Move Over

Former Ecoversity land is proposed home for apartments

Land that was once the legacy of an environmental philanthropist would be home to 400 apartments under a development proposal before the city of Santa Fe.

Whether that west side housing ever comes to fruition is almost not even the issue. For former students and teachers at Ecoversity, the news is the final proof of something they've known for years: Fiz' dream is off course. Maybe even dead.

Frances "Fiz" Harwood founded Ecoversity in 1999 and opened the 11-acre campus on the west side of Agua Fría Street near the Allsup's in 2001 as a place where the study and practice of sustainability could flourish. She died of lung cancer just two years later. But she left her affairs and control of her Prajna Foundation to Jeff Harbour.

In the following years, Ecoversity reached a peak of providing courses that even complied with credit programs certified by the state Public Education Department. By 2008, however, drama erupted, staff were gone, and Harbour and his small board of directors were publicly talking about moving away from a campus-based program. Today, with the sign long removed from its gate, Ecoversity is a website. And one that appears to not have been updated since 2011.

Harbour didn't return a request for comment on this story, yet documents filed with the city's Land Use Department show he approves of the proposal.

A trio of local developers from Tierra Concepts has assembled a roughly 16-acre area from a patchwork of landowners including Ecoversity and are seeking rezoning that would allow the housing before they finalize the whole purchase. They've already formally purchased about two acres that were formerly used as a dentist office.

Most of the land already has enough zoning to build 21 housing units per acre. But project partner Eric Faust says his brother Kurt and business partner Keith Gorges are aiming for a much more dense project comprised of small apartments that are affordable for young people with density of up to 29 units per acre.

The group already held a mandatory early neighborhood notification meeting about the proposal. The next step is a hearing before the city Planning Commission, which would issue a recommendation to the City Council for a vote no sooner than this spring.

A plan submitted to the city is plain about what's happening:

"The Ecoversity was less than successful, especially after the death of its founder...This is an opportunity to provide for housing for a young professional workforce in proximity to the downtown and the areas of major employment."

In an interview Tuesday with SFR, Faust says the partnership plans to own and operate the complex in the long term. They and Harbour "feel good" about the proposal, he says.
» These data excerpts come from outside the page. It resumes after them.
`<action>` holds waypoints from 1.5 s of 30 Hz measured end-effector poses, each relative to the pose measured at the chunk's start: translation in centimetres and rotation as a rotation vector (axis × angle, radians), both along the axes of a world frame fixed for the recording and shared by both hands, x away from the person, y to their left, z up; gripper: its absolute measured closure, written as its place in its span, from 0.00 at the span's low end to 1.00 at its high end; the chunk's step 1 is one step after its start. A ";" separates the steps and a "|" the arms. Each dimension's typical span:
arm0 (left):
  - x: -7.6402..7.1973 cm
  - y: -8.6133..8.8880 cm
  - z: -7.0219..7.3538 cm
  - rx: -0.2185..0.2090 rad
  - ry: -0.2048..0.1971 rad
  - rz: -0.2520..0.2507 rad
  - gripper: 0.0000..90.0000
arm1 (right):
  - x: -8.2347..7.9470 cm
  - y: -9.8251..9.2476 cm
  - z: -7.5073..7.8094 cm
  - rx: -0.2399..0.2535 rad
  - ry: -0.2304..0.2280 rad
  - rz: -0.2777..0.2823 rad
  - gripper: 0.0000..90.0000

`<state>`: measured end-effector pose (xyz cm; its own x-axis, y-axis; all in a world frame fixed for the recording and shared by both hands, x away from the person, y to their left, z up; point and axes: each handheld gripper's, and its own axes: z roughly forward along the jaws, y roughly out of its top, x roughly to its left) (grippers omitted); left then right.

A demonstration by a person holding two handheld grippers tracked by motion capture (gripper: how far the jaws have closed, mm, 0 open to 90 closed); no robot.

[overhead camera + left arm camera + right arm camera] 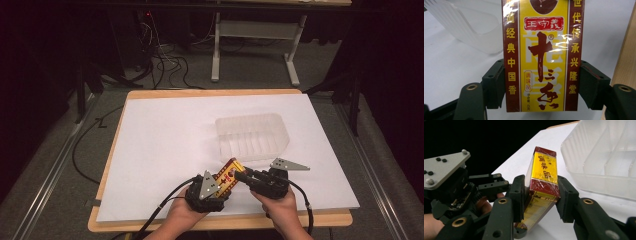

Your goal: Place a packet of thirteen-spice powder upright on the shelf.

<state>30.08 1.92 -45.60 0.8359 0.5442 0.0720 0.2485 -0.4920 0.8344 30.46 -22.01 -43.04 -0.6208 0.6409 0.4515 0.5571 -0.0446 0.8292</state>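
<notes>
Over the white-covered tabletop (165, 150), in a dark room, a clear tub (252, 136) sits right of centre. Near the front edge, a yellow-and-maroon foil-wrapped box (228, 178) hangs clamped between both hand-held grippers, left (216, 186) and right (245, 176), each closed onto it.

one seasoning box (229, 176), one clear plastic tray (252, 135), two grippers

Clear plastic tray (252, 136) with ribbed floor and 1 open compartment, lying right of centre on a white sheet (165, 145). The sheet covers most of a wooden tabletop (220, 221), whose edge shows along the near side. Beyond the table: grey carpeted floor (250, 70), tangled black cables (165, 62), a white table frame (255, 45).
</notes>
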 end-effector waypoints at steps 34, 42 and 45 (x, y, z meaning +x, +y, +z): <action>2.1 3.2 0.8 -0.089 0.055 0.085 0.25 | -1.0 -2.6 1.4 -0.050 -0.142 -0.126 0.76; 3.2 6.2 1.6 -0.138 0.045 0.153 0.27 | -1.3 -3.9 1.7 -0.075 -0.174 -0.177 0.76; 3.7 7.4 1.8 -0.152 0.042 0.160 0.26 | -1.5 -4.4 1.8 -0.082 -0.181 -0.196 0.76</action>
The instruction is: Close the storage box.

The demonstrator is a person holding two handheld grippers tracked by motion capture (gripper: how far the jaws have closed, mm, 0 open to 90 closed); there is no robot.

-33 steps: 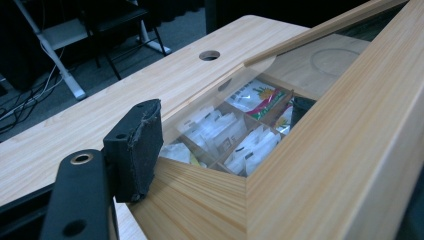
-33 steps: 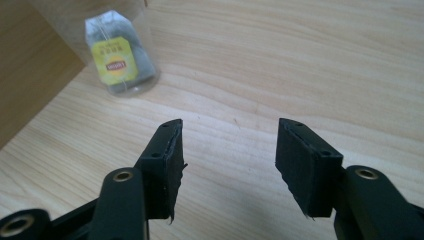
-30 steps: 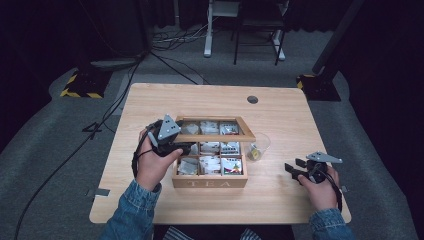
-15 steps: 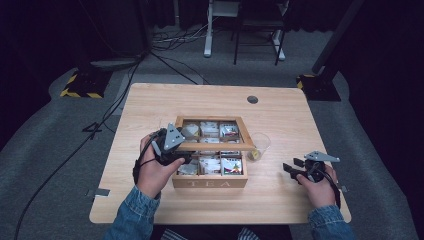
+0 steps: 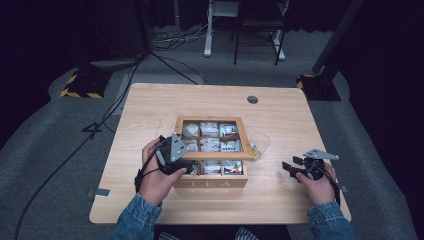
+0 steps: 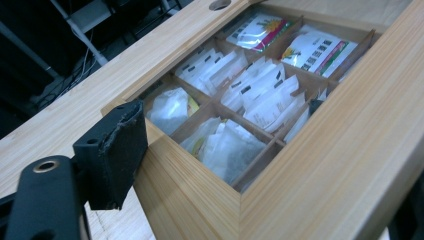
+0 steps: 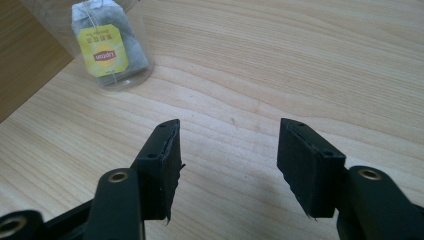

But they would do well to brace for a storm. Not only is the dense project proposed on the edge of the civically active Agua Fría Village, but former Ecoversity students also want to weigh in. Hundreds of people even signed a petition years ago seeking a grand jury investigation into Harbour's handling of the foundation, but the effort fell flat.

Cate Ashby, who first took classes at the campus and then worked there, heard the news via Facebook from her current home in California. She says the idea that the land has all but sold for "some ridiculous real estate development" is an outrage.

"That land is really, really wonderful. Now what was home to a thriving sustainable education community is a ghost town waiting to be turned into the opposite of what it once was," she says. "Ecoversity used to be a thing with people, and now it's two-dimensional, if that."

William Henry Mee, the president of the Agua Fría Village Association, says the project has a "good marketing plan," but area residents are likely to be unhappy about the potential for increased traffic and other issues.

"It's urban sprawl," he says, "There should be some kind of transition between heavy residential uses and rural uses. It's such a change from when you have the goats staring at you...It was this cute thing, and now 400 apartments and 40-foot buildings is a big change. It's just such a radical proposal."

Faust says his partners are willing to undergo the review process to try to accomplish their goals.

"It's in the big if stage," Faust says, adding later, "This project will be telling in the sense of whether the political will is there to be more progressive."

Note: An earlier version of this story gave the wrong first name for Keith Gorges.